And then that's when they started like, yeah, you don't, your contract is for this.
So you need to switch over this contract.
And it was like, here we go.
And they wanted to do a tour.
I'm like, dude, we're just here to get the apping to 10%.
And, uh, we're here to kill one cartel year.
Right.
We're just the, we're the messengers.
But I remember thinking, you know, whatever, we're going through this moment.
And then when this whole thing popped off, the idea of like, I wonder how many people were having a schedule have a meeting that day or just had a meeting that was thinking like we like the people that just bought a time.
Like we just spent 30 grand on our timesure.
We're pumped.
We're going to come back next year.
And then this happens.
And the buyer's remorse that someone would have had like just closing on a time share and then.
Or I mean, even from the sales perspective.
Uh-huh.
Oh, something.
I know.
And that was my.
initial thought was there probably, because they kept
texting us, hey, just check it in, see if you're,
and then those texts stopped.
Hey, it's checking in, if you guys seen the news?
And you're like, no. And they're like, great, would you like to?
Yeah, don't, don't look at the news.
Come check out our new app.
You get a free croissant.
You did get a free breakfast.
Of course you did.
But the guy was like, if you don't mind me, you can leave a little tip for the staff.
I'm like, we didn't bring any money, dude.
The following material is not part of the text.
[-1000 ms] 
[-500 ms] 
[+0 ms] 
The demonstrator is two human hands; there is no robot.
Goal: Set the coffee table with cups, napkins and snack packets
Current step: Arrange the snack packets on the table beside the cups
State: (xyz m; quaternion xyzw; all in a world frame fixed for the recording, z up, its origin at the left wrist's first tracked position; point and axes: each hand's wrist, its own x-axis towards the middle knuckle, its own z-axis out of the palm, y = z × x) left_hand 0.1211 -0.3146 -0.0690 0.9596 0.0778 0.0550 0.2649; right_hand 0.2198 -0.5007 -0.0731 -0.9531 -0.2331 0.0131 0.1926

You're leading this thing.
You tip.
God damn, dude.
I bet he did
So I mean
Obviously I'm barely scratching the surface here
But like it was wild
But I felt it was scary as it was
I felt really bad for the people
Like we get to go home
And there are a lot of people's things that were destroyed
Businesses were destroyed
Cars were destroyed
And their families
You know they were in the middle of this too
So I was like
We tried to treat the
I always try to do that
But like a little extra
nicer to them.
Like, thanks for being here because they didn't get to go home.
$40 for a balloon hat instead of $20.
Exactly.
That kind of stuff because they're like, they didn't get to go home.
They had to stay overnight.
Like, they slept in the restaurants and shit.
It was.
I feel like one of the big questions here is, will you go back next year?
Probably.
Yeah.
I mean, when this whole thing started, we, we, we, Aaron and I were having conversation, like,
is this something we can really do this?
And by the end of it, we were like,
it this kind of stuff happens and as crazy it sounds there's there's way more violence that goes on
in this country on a daily basis than happens where we are like people the odds of you getting
caught up in something like that are so small when you could go to the mall here and get
and get shot yeah yeah i get it and but it's crazy is everyone no one we're so used to that here
that everyone thinks like, why would you in Mexico?
It's crazy.
It's like, dude, nothing ever bad has happened.
This is the worst thing that's ever happened.
And we really weren't in danger where we were.
We weren't in danger.
As scary as it was because we didn't know what's going to happen.
Looking back, we weren't in any danger.
Yeah.
It's so like just like a little recap,
you guys were down there for planned anyway, two weeks,
but a full three weeks.
And I mean, we were texting.
But just that, like, because it was not comp.
It's like the resort was like, oh, no, we got you.
No, we had to book another week.
Fuck.
What's crazy, though, is we're like, when in the meeting, they were like, oh, yeah, you have this contract.
So you only get it during this time.
You need to upgrade to this contract.
Then you get it all year long.
And then when this happened, we're like, hey, we need another week.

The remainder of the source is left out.